Hugo Zapata
Un artista de los escasos. Porque su obra es elemental e imprescindible, una exposición hace memoria de lo que ha hecho
Medellín ebullía en los 70: las Bienales de Coltejer y el movimiento estudiantil movilizaban las quietas aguas. Ambas cosas alcanzaron a Hugo Zapata, un pichón de arquitecto entonces. Después de ser pupilo de Rafael Saenz y de Pedro Nel Gómez, de dibujar largamente un Bolívar de yeso con corona de laurel o bodegones, se topa con aquella explosión de arte contemporáneo servida en bandeja en las Bienales, y oye hablar al escultor Carlos Rojas. “Vi que el arte era un alfabeto por conquistar, que no se trata de repetir sino de pensar; de contar lo que uno tiene adentro”. Cambió de mirada y curó los temores que lo habían hecho abandonar los dos años que llevaba de estudiar arte en la universidad de Antioquia. Optó por buscar en la arquitectura la cercanía del arte, ponerse en relación con el espacio y buscar el oficio de crear.
Era difícil decir que iba a dedicarse al arte y contradecir su papel de primogénito de una familia paisa de 15 hermanos, sus papás de La Tebaida (Quindío) y que como los de su estirpe, temen la incertidumbre que alberga el arte. Pero una vez tomada esa decisión, se indignó con lo que daban a los muchachos en la carrera de Artes. En 1977 fundó en la Nacional, junto con otros artistas, una carrera de arte donde el propósito fuera hacer salir de los estudiantes cosas que no se supieran y donde el estudiante trae todo y sólo hay que darle herramientas.

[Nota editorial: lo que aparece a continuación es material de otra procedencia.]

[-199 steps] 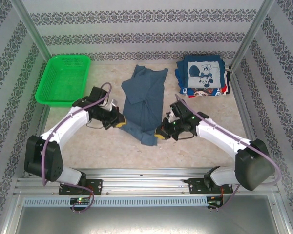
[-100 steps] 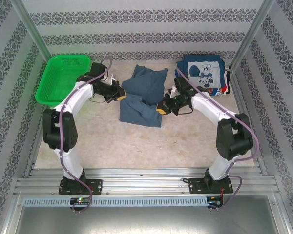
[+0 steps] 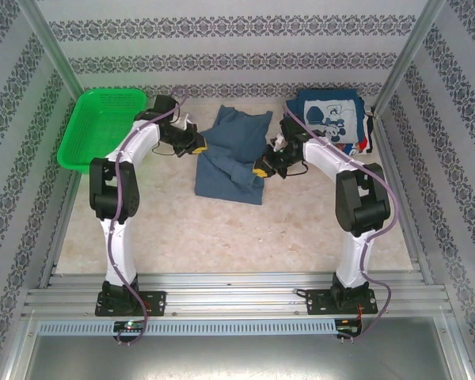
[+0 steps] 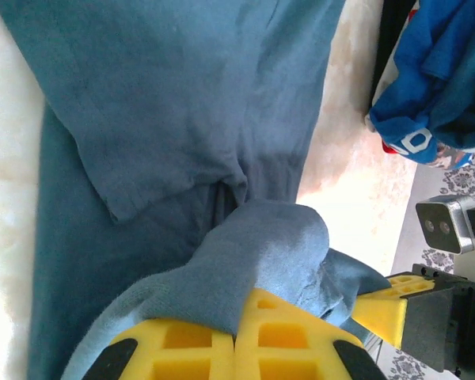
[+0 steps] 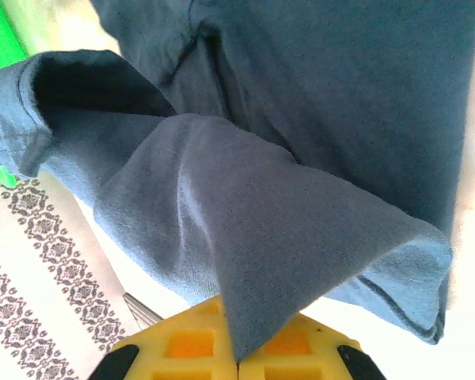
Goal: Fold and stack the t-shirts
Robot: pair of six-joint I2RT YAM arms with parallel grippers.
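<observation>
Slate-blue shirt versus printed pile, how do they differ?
The slate-blue shirt is plain; the printed pile shows a white cartoon. The slate-blue shirt lies mid-table, half folded, pinched by left gripper and right gripper; the printed pile sits folded far right, ungripped. Both are cloth.

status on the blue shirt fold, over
Both shut: left gripper on slate-blue shirt left edge, right gripper on its right edge. Shirt partly folded, far centre. Far right printed stack, far left green basket, neither in the way.

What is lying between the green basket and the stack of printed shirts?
The blue shirt lies there, half folded; the top view shows it.
</observation>
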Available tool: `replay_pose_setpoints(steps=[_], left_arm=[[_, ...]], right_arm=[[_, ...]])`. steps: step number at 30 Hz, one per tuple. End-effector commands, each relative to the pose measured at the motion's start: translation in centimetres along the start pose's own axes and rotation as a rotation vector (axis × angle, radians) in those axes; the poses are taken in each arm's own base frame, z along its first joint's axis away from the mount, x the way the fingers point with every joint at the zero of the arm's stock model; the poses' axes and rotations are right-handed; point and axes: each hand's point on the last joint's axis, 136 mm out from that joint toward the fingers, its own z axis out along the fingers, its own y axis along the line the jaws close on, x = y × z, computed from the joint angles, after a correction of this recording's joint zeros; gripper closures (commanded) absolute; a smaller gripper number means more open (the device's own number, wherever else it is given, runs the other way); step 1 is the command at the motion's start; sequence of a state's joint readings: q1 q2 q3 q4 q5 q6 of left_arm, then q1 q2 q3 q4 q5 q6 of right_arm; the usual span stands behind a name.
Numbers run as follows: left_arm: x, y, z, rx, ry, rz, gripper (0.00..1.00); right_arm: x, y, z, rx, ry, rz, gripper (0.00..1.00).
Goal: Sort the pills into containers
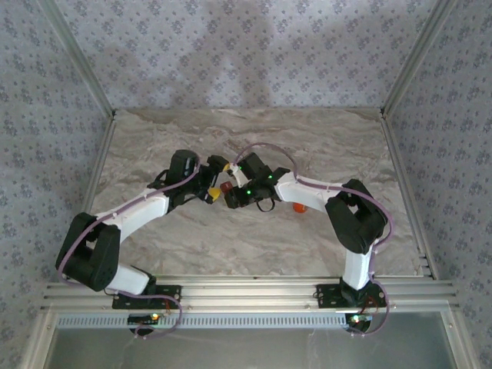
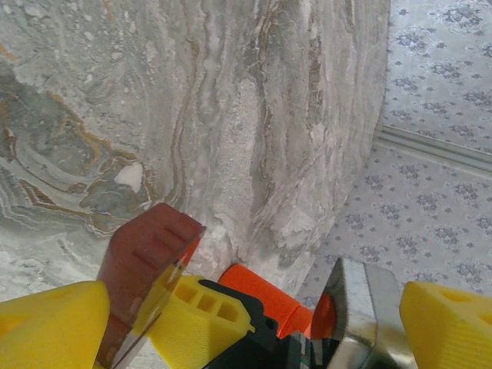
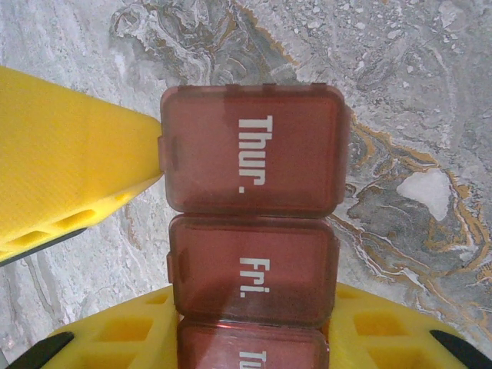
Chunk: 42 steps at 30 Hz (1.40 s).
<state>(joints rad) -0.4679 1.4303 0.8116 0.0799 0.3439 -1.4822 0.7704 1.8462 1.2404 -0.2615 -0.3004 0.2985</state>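
The containers point(image 3: 252, 150) are a reddish-brown strip of lidded cells marked "Thur.", "Fri." and a cut-off "Tu". My right gripper point(image 3: 250, 342) is shut on the strip, a yellow finger on each side near the "Fri." cell, holding it above the marble table. My left gripper point(image 2: 254, 327) stands wide open around the strip's free end point(image 2: 146, 254). One of its fingers point(image 3: 69, 169) is close beside the "Thur." cell. In the top view both grippers, left point(image 1: 209, 191) and right point(image 1: 229, 192), meet at mid-table. An orange bottle point(image 1: 299, 206) lies under the right arm. The pills are out of view.
The marble tabletop point(image 1: 254, 138) is bounded by aluminium rails and patterned walls. Beyond the right gripper's yellow finger point(image 2: 200, 315) the left wrist view shows the orange bottle point(image 2: 261, 296) and a silvery metal part point(image 2: 361, 307).
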Motion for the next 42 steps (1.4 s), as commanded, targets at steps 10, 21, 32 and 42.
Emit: replay_pose_setpoints(steps=[10, 21, 32, 42], left_arm=[[0.2, -3.0, 0.2, 0.07, 0.003, 0.026, 0.03], [2.0, -4.7, 1.3, 0.123, 0.072, 0.024, 0.03], [2.6, -9.4, -1.8, 0.235, 0.059, 0.051, 0.03], [-1.6, -4.0, -4.0, 0.034, -0.108, 0.146, 0.0]], right_arm=[[-0.5, 0.8, -0.2, -0.011, -0.007, 0.001, 0.7], [-0.5, 0.9, 0.3, -0.008, 0.0, -0.003, 0.7], [0.4, 0.0, 0.9, 0.01, 0.023, 0.004, 0.7], [3.3, -0.4, 0.2, 0.009, 0.133, -0.19, 0.67]])
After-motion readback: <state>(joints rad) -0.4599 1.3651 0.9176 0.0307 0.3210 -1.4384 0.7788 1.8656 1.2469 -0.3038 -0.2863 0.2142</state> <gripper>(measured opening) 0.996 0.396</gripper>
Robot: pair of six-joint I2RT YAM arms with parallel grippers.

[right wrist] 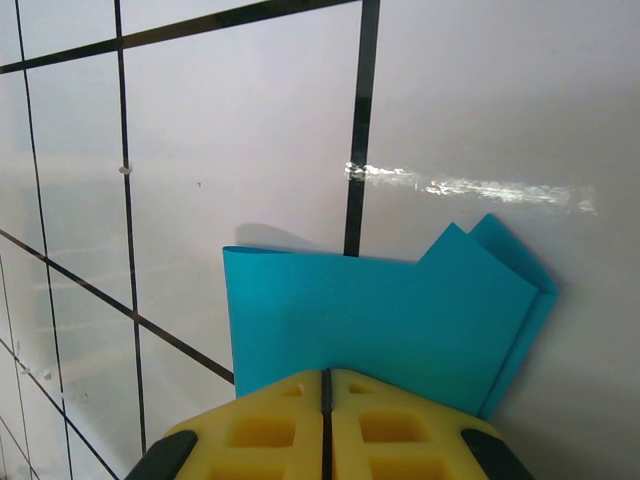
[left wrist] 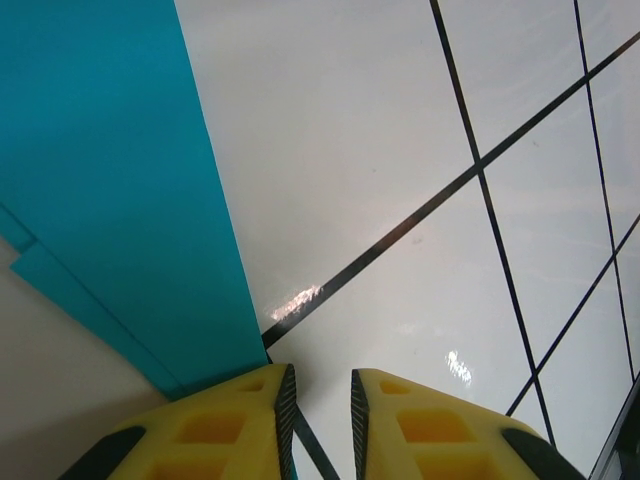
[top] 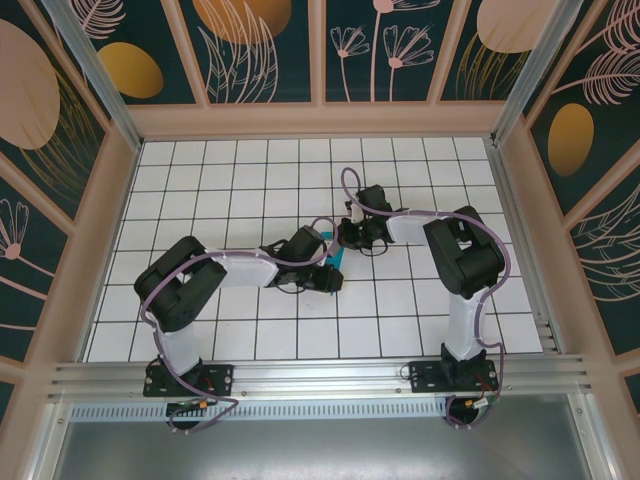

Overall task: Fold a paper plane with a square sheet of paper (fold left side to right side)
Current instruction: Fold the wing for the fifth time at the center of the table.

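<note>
The folded paper lies mid-tabletop, wedged between both arms. The right gripper, fingers together, meets its edge head-on. The left gripper, narrowly apart and empty, has the paper's long edge running away on its left.

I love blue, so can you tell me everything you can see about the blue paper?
The blue paper is thin, plain and bright cyan. It is already folded: layers overlap, with sharp creases and stepped edges peeking out. It lies on the white tiled table between both arms. One edge runs under the shut right tool; whether it is pinched I cannot tell. A corner slips behind a finger of the slightly open left tool.
</note>
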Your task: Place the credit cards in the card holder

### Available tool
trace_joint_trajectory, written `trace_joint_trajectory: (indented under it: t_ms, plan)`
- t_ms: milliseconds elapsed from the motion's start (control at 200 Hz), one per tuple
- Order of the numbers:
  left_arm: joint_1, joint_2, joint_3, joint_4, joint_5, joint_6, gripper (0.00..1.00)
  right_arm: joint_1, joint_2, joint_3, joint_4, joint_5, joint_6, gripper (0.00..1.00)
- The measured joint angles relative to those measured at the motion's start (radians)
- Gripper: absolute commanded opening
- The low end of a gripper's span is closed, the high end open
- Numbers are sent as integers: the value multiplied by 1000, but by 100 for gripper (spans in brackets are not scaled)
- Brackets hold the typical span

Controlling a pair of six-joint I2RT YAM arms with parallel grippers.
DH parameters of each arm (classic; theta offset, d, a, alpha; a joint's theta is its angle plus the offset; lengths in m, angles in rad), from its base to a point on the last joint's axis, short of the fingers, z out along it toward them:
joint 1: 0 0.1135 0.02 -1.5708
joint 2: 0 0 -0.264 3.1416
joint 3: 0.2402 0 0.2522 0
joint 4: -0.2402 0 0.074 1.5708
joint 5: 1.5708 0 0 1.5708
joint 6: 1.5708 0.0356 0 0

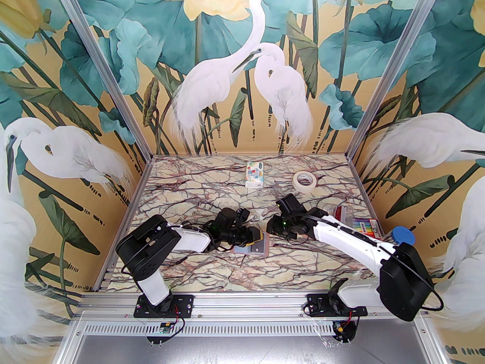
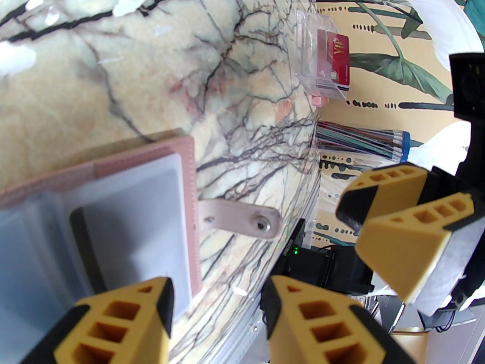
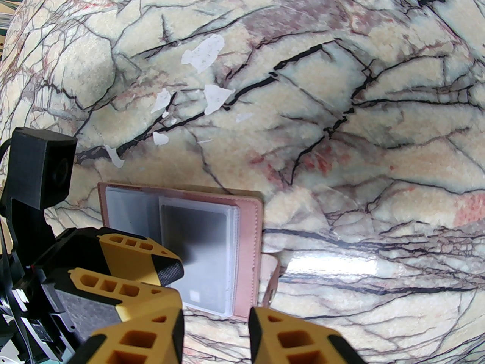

¿Y él mismo de dónde sale? De ser él entre los 15 hermanos con los que mantiene una relación viva. O de aquel niño que era cuando unas palabras dichas sin propósito lo marcaron, lo entraron en un sueño. “Sentía respirar la tierra debajo de mis pies. MI padre me hablaba de las minas de Amagá: debajo de nosotros, mijo, hay mantos de carbón prendidos desde siempre: son sordos, lentos y seguros, nada los puede detener, nadie lo intenta. Arriba hay vacas, árboles, café y gente comulgando”. Y de esta imagen reverberante, salió en medio de hermanos, de recorridos, de ensayo y error, de horas de experimentar ennun laboratorio de geología, de mirarle los ojos a la tierra, de encontrar en China el secreto de la piedra que se ablanda acariciándola con el agua, de hacerle decir a las piedras y al suelo, a los troncos su voz, de ahí brotó Hugo Zapata, el escultor.
Quien ha visto una obra suya es probable que no se desentienda. Es a la vez el artista más local pero consigue decir lo elemental, algo universal. Con un asombro primitivo, como de habitante del planeta primogenio que no sabe si el sol vuelve, Hugo Zapata deja formarse por dentro la impresión de lo que llega, de lo que se esconde, para sacar señales de dentro a los silenciosos elementos De ahí sale la conexión con la prehistoria que el observador siente al mirar sus fósiles encendidos, sus mantos de la tierra, sus cotas marcadas por yarumos alrededor de la represa, sus pórticos que enmarcan horizontes, o la pirámide que flota en la bahía.
“Se fue volviendo un alfabeto enriquecido” dice de su pasión de mirar, tocar, desentrañar. Lleva 30 años siendo artista, despierto, en constante función. Sus obras la conocen en países de América donde lo llaman galerías y bienales y algunas en Europa. En medio de esta etapa creativa ha sido profesor que acompaña a los alumnos en la tarea de investigarle al día sus misterios. Ya se jubiló de dar clases pero sigue conversando con sus alumnos, que lo tienen de referencia para no perderse en la jungla de imposturas. Hugo Zapata sigue viviendo en primer plano. “No tengo metas propuestas. La actitud del arte va con la vida, las cosas van pasando y voy viendo cómo me relaciono con ellas. El día en que sepa desde el amanecer cómo van a ser las cosas, le digo a Diana: -inseparable compañera de 23 años juntos- no me dejes levantar”.